Паниковский притворился, что не слышит, и даже отвернулся в сторону.
– И вообще, – продолжал Остап, – у вас нечистая хватка. Только что мы были свидетелями отвратительной сцены. За вами гнались арбатовцы, у которых вы увели гуся.
– Жалкие, ничтожные люди! – сердито забормотал Паниковский.
– Вот как! – сказал Остап. – А себя вы считаете, очевидно, врачом-общественником? Джентльменом? Тогда вот что: если вам, как истому джентльмену, взбредет на мысль делать записи на манжетах, вам придется писать мелом.
– Почему? – раздраженно спросил новый пассажир.
– Потому что они у вас совершенно черные. Не от грязи ли?
– Вы жалкий, ничтожный человек! – быстро заявил Паниковский.
– И это вы говорите мне, своему спасителю? – кротко спросил Остап. – Адам Казимирович, остановите на минутку вашу машину. Благодарю вас. Шура, голубчик, восстановите, пожалуйста, статус-кво.
Балаганов не понял, что означает «статус-кво». Но он ориентировался на интонацию, с какой эти слова были произнесены. Гадливо улыбаясь, он принял Паниковского под мышки, вынес из машины и посадил на дорогу.
– Студент, идите назад, в Арбатов, – сухо сказал Остап, – там вас с нетерпением ожидают хозяева гуся. А нам грубиянов не надо. Мы сами грубияны. Едем.
– Я больше не буду! – взмолился Паниковский. – Я нервный!
– Встаньте на колени, – сказал Остап.
Паниковский так поспешно опустился на колени, словно ему подрубили ноги.

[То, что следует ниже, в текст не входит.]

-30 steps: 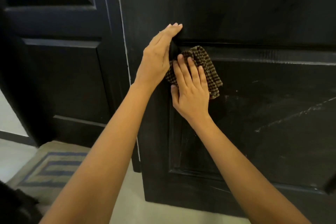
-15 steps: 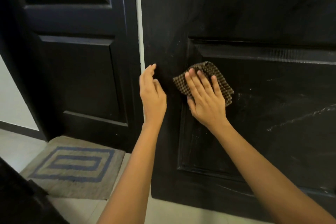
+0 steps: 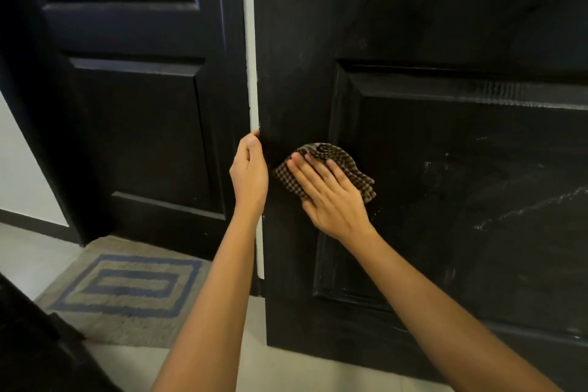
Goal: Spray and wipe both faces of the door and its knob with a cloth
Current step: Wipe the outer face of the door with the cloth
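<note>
**Bracing hand drops to the door's edge as the wipe moves onto the stile**

The right hand (image 3: 331, 197) lies flat, fingers straight and spread, pressing a crumpled brown-and-black checked cloth (image 3: 337, 154) against the near face of the black panelled wooden door (image 3: 445, 153). The cloth sticks out above and to the right of those fingers, and nothing is gripped. A second ago the cloth sat in the upper left corner of the sunken panel. It has since slid left, so the fingertips now reach the plain upright stile.

The left hand (image 3: 249, 173) has moved more. It was pressed flat high on the stile, above the cloth, and has come down beside the right fingertips. Its tips now touch the white edge strip (image 3: 253, 73) of the door. Whether its fingers hook round that edge is hidden, so I cannot tell if it holds the door or only rests there.

My reading is that the left hand is steadying the door for firmer strokes near its edge. Pale streaks (image 3: 525, 210) lie well to the right of the right hand's fingers, so this face looks unfinished. The knob is not in view.

Left of the left hand stand a second black panelled leaf (image 3: 136, 137) and a blue-striped woven doormat (image 3: 127, 289).
</note>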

– Хорошо! – сказал Остап. – Ваша поза меня удовлетворяет. Вы приняты условно, до первого нарушения дисциплины, с возложением на вас обязанностей прислуги за всё.
«Антилопа-Гну» приняла присмиревшего грубияна и покатила дальше, колыхаясь, как погребальная колесница.
Через полчаса машина свернула на большой Новозайцевский тракт и, не уменьшая хода, въехала в село. У бревенчатого дома, на крыше которого росла сучковатая и кривая радиомачта, собрался народ. Из толпы решительно выдвинулся мужчина без бороды. В руке безбородый держал листок бумаги.
– Товарищи, – сердито крикнул он, – считаю торжественное заседание открытым! Позвольте, товарищи, считать эти аплодисменты…
Он, видимо, заготовил речь и уже заглядывал в бумажку, но, заметив, что машина не останавливается, не стал распространяться.
– Все в Автодор*! – поспешно сказал он, глядя на поравнявшегося с ним Остапа. – Наладим серийное производство советских автомашин. Железный конь идет на смену крестьянской лошадке. – И уже вдогонку удаляющемуся автомобилю, покрывая поздравительный гул толпы, выложил последний лозунг: – Автомобиль не роскошь, а средство передвижения!
За исключением Остапа, все антилоповцы были несколько обеспокоены торжественной встречей. Ничего не понимая, они вертелись в машине, как воробышки в гнезде. Паниковский, который вообще не любил большого скопления честных людей в одном месте, опасливо присел на корточки, так что глазам селян представилась только лишь грязная соломенная крыша его шляпы. Но Остап ничуть не смутился. Он снял фуражку с белым верхом и на приветствия отвечал гордым наклонением головы то вправо, то влево.
– Улучшайте дороги! – закричал он на прощание. – Мерси за прием!
И машина снова очутилась на белой дороге, рассекавшей большое тихое поле.
– Они за нами не погонятся? – озабоченно спросил Паниковский. – Почему толпа? Что случилось?
– Просто люди никогда не видели автомобиля, – сказал Балаганов.
– Обмен впечатлениями продолжается, – отметил Бендер. – Слово за водителем машины. Ваше мнение, Адам Казимирович?
Шофер подумал, пугнул звуками матчиша собаку, сдуру выбежавшую на дорогу, и высказал предположение, что толпа собралась по случаю храмового праздника.
– Праздники такого рода, – разъяснил водитель «Антилопы», – часто бывают у селян.
– Да… – сказал Остап. – Теперь я ясно вижу, что попал в общество некультурных людей, то есть босяков без высшего образования. Ах, дети, милые дети лейтенанта Шмидта, почему вы не читаете газет? Их нужно читать. Они довольно часто сеют разумное, доброе, вечное.
Остап вынул из кармана «Известия» и громким голосом прочел экипажу «Антилопы» заметку об автомобильном пробеге Москва – Харьков – Москва.
– Сейчас, – самодовольно сказал он, – мы находимся на линии автопробега, приблизительно в полутораста километрах впереди головной машины. Полагаю, что вы уже догадались, о чем я говорю?